Mary de Dinamarca, en la cena  de gala de Estocolmo.

Mary de Dinamarca, en la cena  de gala de Estocolmo. 

Gtres

Ha elegido un vestido, que estrenó en el año 2017

Además de las joyas de diamantes y rubíes, destacando el broche que sujetaba la banda sueca de la Orden de los Serafines, Mary de Dinamarca estaba radiante. Para la ocasión, ha elegido un vestido dorado del diseñador danés Jesper H0vring. Un diseño que ya lució en la cena de Año Nuevo de 2017, pero que ahora ha modificado dándole un nuevo aire.  Para esta ocasión, ha dejado una falda de raso en dorado, mientras que al cuerpo le ha añadido encaje y transparencias, consiguiendo así un vestido de gala de infarto. 

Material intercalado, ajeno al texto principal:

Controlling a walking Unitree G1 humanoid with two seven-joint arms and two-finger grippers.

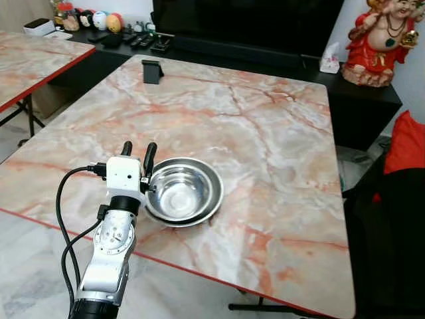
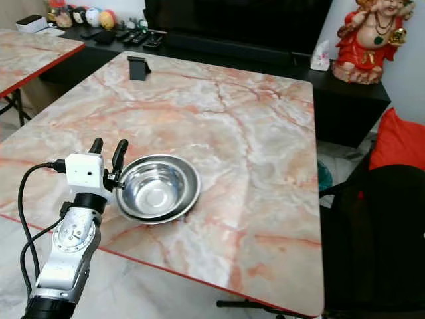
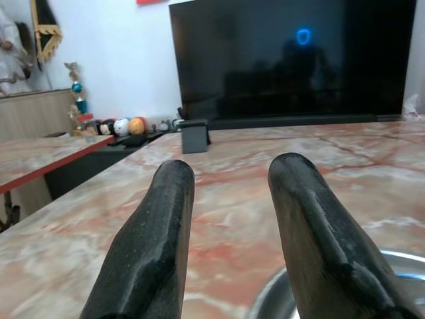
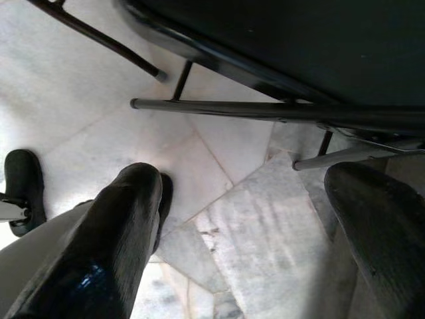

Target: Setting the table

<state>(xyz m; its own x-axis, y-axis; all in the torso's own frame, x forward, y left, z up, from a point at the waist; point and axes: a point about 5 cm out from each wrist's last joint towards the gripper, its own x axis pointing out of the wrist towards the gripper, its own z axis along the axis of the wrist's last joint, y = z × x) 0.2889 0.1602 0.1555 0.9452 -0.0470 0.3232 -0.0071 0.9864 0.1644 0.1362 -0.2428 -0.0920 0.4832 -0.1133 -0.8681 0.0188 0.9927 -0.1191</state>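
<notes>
A shiny steel bowl (image 1: 182, 193) sits empty on the marble table (image 1: 265, 133), close to the near edge with its red trim. My left gripper (image 1: 138, 147) hovers at the bowl's left rim, open, with nothing between its fingers. In the left wrist view the bowl's rim (image 3: 402, 262) curves beneath one of the black fingers (image 3: 312, 219), and whether they touch is unclear. My right gripper (image 4: 249, 176) hangs open over the tiled floor beside black chair legs (image 4: 265, 109).
A small black stand (image 1: 153, 71) is at the table's far left edge. A second marble table (image 1: 26, 60) stands to the left. Behind are a dark console with a television (image 1: 246, 23) and a red figurine (image 1: 382, 40). A black chair (image 1: 392, 246) is on the right.
</notes>
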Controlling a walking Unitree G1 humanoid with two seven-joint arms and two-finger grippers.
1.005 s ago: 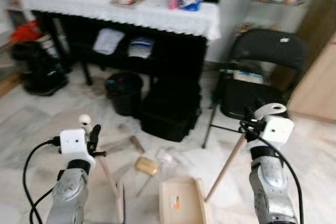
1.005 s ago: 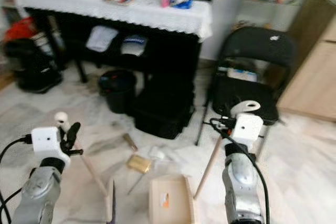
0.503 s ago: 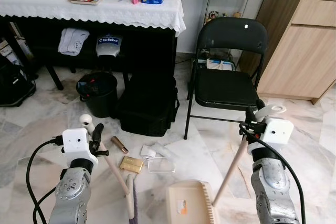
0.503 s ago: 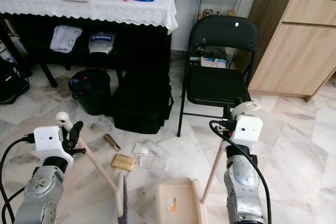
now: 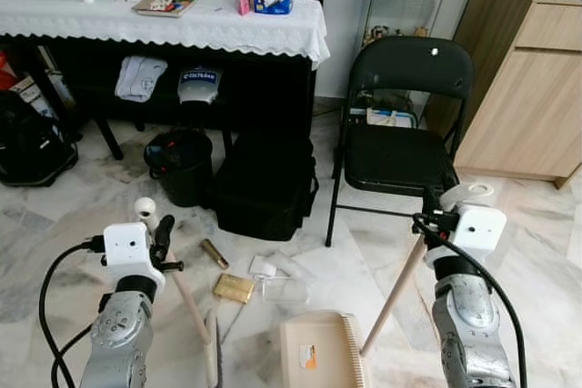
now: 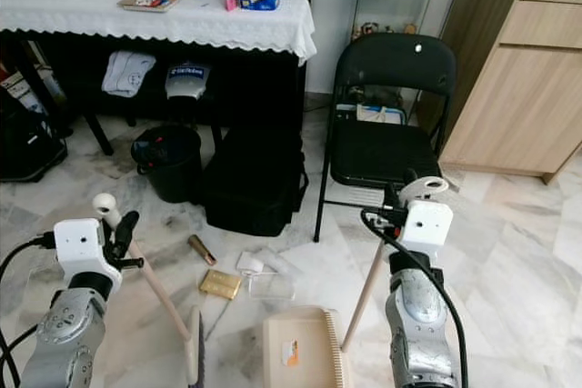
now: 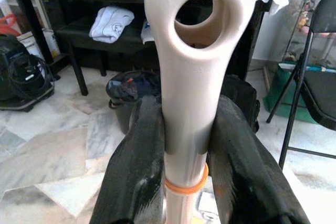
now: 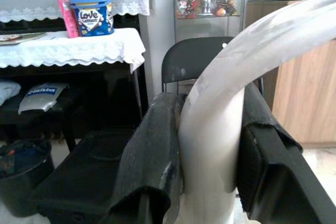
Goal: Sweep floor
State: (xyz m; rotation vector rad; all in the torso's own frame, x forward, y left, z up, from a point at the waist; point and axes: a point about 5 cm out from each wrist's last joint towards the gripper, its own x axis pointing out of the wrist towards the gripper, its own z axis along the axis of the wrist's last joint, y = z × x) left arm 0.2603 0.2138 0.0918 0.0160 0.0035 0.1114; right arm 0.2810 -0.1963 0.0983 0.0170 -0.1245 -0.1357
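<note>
My left gripper is shut on the beige broom handle just below its ring end. The handle slants down to the broom head on the marble floor. My right gripper is shut on the top of the dustpan's long handle, whose wooden shaft slopes to the beige dustpan resting on the floor between my arms. Just beyond the pan lies litter: a gold tube, a gold packet, a clear plastic box and a small white piece.
A black folding chair stands ahead on the right, with a wooden cabinet beyond it. A black bag and a black bin sit under a table with a white lace cloth. A dark machine sits far left.
The head camera has swung and steadied, so the earlier blur is gone and the scene sits differently in frame. Both grippers keep the same hold on broom and dustpan.
</note>
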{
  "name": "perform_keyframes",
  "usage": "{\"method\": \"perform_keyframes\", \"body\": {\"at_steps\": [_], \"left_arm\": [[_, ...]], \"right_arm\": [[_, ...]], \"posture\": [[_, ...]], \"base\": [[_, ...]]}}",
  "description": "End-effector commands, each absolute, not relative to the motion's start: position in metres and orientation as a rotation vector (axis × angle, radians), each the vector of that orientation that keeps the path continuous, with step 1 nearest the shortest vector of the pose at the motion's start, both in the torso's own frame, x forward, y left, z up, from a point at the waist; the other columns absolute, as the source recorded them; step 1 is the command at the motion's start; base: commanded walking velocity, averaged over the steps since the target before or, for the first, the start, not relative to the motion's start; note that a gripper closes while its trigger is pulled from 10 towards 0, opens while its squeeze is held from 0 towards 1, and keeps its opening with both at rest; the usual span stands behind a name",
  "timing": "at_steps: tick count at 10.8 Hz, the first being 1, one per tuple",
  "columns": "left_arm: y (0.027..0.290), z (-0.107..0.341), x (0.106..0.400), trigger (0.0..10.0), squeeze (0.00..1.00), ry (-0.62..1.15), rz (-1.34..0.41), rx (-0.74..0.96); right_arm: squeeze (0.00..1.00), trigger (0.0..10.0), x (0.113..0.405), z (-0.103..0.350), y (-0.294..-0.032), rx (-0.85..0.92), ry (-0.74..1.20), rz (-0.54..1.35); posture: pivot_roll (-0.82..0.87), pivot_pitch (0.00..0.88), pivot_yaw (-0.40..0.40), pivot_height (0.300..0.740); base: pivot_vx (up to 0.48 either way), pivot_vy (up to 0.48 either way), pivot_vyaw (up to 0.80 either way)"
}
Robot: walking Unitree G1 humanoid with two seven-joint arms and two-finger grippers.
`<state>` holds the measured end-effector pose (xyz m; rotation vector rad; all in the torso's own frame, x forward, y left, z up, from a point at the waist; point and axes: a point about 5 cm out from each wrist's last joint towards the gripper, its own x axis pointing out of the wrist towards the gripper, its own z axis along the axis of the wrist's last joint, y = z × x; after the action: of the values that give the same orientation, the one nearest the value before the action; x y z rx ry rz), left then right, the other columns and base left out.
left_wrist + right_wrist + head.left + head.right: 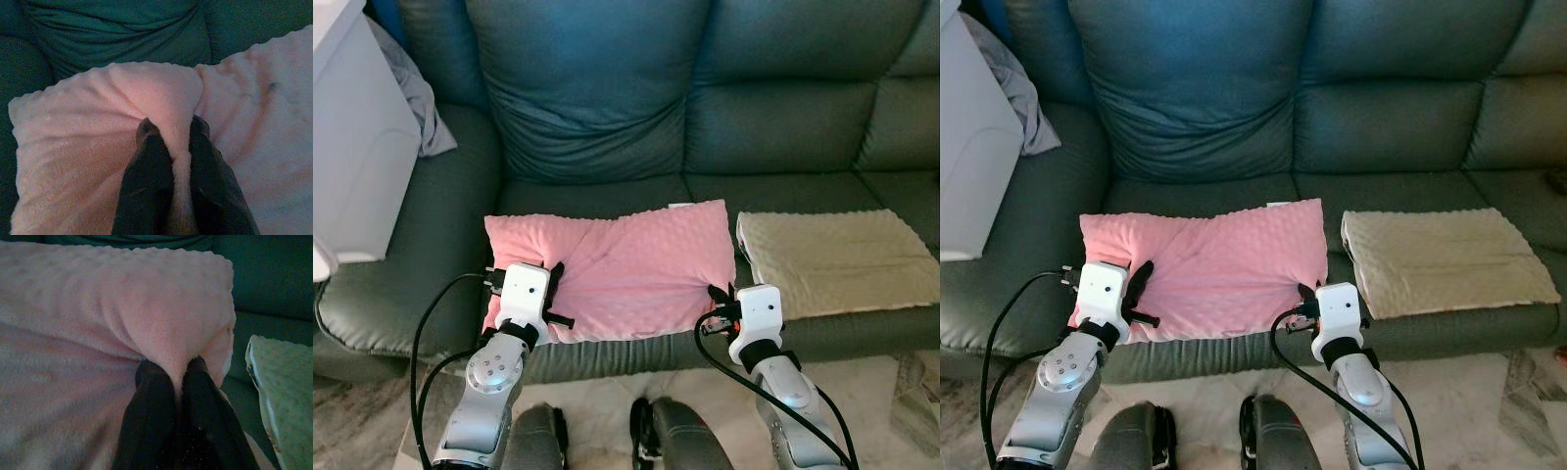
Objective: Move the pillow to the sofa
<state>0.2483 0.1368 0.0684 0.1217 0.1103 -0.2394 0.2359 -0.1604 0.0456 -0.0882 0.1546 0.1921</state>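
Note:
A pink dimpled pillow (617,264) lies flat on the seat of the dark green sofa (754,117), its near edge at the seat's front. My left gripper (551,284) is shut on the pillow's near left corner; the left wrist view shows a fold of pink fabric (171,98) pinched between the two black fingers (146,171). At the near right corner my right gripper (718,299) is likewise shut on the pillow, with its fingers (195,401) squeezing a fold of the fabric (161,318).
A beige cushion (832,259) lies on the seat just right of the pillow. A large green back cushion (587,88) leans behind it. A white box (352,147) and a grey cloth (416,98) sit on the left armrest. My legs (607,436) stand against the sofa front.

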Motion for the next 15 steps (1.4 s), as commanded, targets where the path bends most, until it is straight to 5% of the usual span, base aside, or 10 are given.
{"method": "perform_keyframes", "body": {"at_steps": [1,5,15], "left_arm": [[0.1361,0.0721,0.2486,10.0,0.0,0.09,-0.241,0.129],[0.1356,0.0726,0.2492,10.0,0.0,0.087,-0.234,0.134],[0.1334,0.081,0.2479,10.0,0.0,0.056,-0.288,0.073]], "right_arm": [[0.0,10.0,0.2363,0.0495,-0.1635,-0.087,0.136,0.18],[0.0,10.0,0.2369,0.0497,-0.1631,-0.082,0.13,0.183],[0.0,10.0,0.2382,0.0479,-0.1599,-0.066,0.134,0.188]], "posture": [[-0.04,0.175,-0.037,0.676],[-0.04,0.176,-0.036,0.617],[-0.03,0.18,-0.033,0.617]], "base": [[0.0,0.0,0.0],[0.0,0.0,0.0],[0.054,0.0,0.0]]}}
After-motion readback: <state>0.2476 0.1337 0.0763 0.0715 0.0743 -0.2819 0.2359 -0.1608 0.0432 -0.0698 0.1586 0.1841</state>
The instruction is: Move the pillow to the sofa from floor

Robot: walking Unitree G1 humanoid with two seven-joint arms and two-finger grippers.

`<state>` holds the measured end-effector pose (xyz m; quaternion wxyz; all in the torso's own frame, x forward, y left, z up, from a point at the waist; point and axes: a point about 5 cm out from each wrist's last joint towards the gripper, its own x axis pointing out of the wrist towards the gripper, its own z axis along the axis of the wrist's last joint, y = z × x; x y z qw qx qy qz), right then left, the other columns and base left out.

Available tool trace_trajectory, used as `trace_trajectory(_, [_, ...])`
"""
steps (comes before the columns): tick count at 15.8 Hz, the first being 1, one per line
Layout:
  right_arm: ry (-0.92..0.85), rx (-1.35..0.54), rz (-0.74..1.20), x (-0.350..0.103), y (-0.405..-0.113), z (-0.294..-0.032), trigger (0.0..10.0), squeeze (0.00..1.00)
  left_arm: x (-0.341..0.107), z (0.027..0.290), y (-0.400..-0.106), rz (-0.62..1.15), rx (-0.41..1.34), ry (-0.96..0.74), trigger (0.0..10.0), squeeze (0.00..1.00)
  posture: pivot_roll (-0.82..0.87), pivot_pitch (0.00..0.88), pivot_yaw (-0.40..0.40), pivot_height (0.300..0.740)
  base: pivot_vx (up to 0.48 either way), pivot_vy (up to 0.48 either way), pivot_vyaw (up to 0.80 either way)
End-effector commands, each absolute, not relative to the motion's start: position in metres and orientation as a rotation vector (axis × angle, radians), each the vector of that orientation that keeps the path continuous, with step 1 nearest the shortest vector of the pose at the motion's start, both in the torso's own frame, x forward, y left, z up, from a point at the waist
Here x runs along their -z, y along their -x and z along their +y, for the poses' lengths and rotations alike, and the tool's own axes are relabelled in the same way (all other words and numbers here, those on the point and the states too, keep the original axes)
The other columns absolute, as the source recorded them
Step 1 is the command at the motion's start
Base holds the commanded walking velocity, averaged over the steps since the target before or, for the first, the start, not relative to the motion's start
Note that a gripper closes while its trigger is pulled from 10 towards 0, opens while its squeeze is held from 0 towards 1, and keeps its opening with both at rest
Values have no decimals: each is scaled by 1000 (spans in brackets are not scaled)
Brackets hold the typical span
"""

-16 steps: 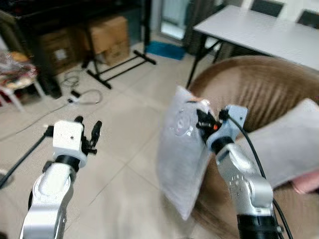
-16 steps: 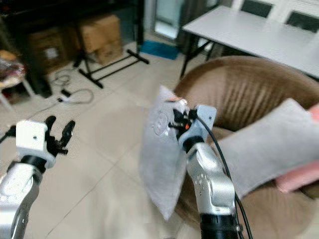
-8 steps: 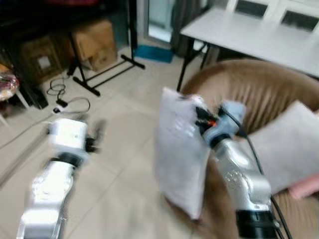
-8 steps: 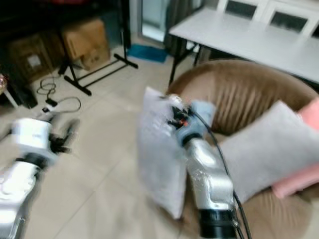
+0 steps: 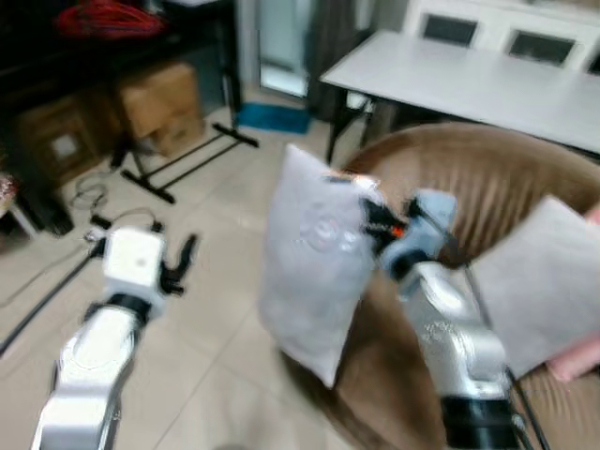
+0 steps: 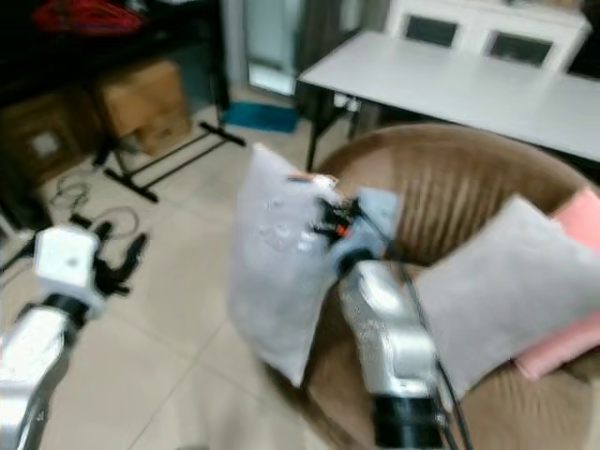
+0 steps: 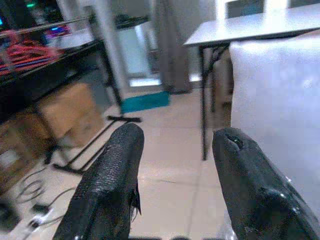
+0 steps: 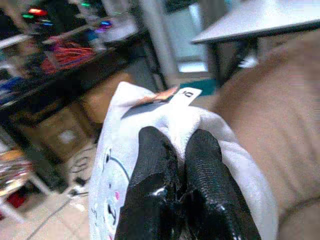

La historia detrás de la tiara (y demás joyas) que ha elegido Mary de Dinamarca para su primera cena de gala como Reina

La tiara que ha lucido Mary de Dinamarca data de 1804 cuando Désirée Clary, esposa de uno de los 18 mariscales, Jean Baptiste Bernadotte, la llevó en la coronación de Napoleón el 18 de mayo del mismo año. Esta joya de brillantes y rubíes fue elaborada por una exclusiva joyería de París. Además de la tiara, el conjunto estaba formado por collar, pendientes girandle, broche y dos adornos para el pelo con motivos florales. Tras la muerte de Desirée, estas joyas fueron a parar a Josefina de Leuchtenberg, mujer de Óscar I, y esta se la legó a su nieta, la princesa Luisa de Suecia, cuando iba a contraer matrimonio con Federico VIII de Dinamarca. 

Cuando estaban a punto de cumplirse tres décadas, la reina Luisa le pasó los dos pasadores a su hija política, Alejandrina Mecklemburgo-Schwerin, cuando contrajo matrimonio con el futuro rey Christian X. Fue precisamente ella quien unió las dos ramas dando lugar a una especia de tiara bandeau. Posteriormente, la heredó el primogénito de la difunta, antes de llegar a las manos de Ingrid de Suecia. En el año 2000, antes de morir, repartió sus valiosas joyas a sus hijas. Sin embargo, decidió que esta valiosa tiara (junto al resto de joyas de diamantes y rubíes) fueran a parar a su nieto, el príncipe heredero Federico de Dinamarca. 

Desde que esta taira llegara a las manos de Mary de Dinamarca, ella decidió hacer algunas modificaciones en la diadema, adaptándola a su gusto y morfología de su cabeza. Además, con los elementos sobrantes, se elaboraron unos alfileres independientes para el cabello.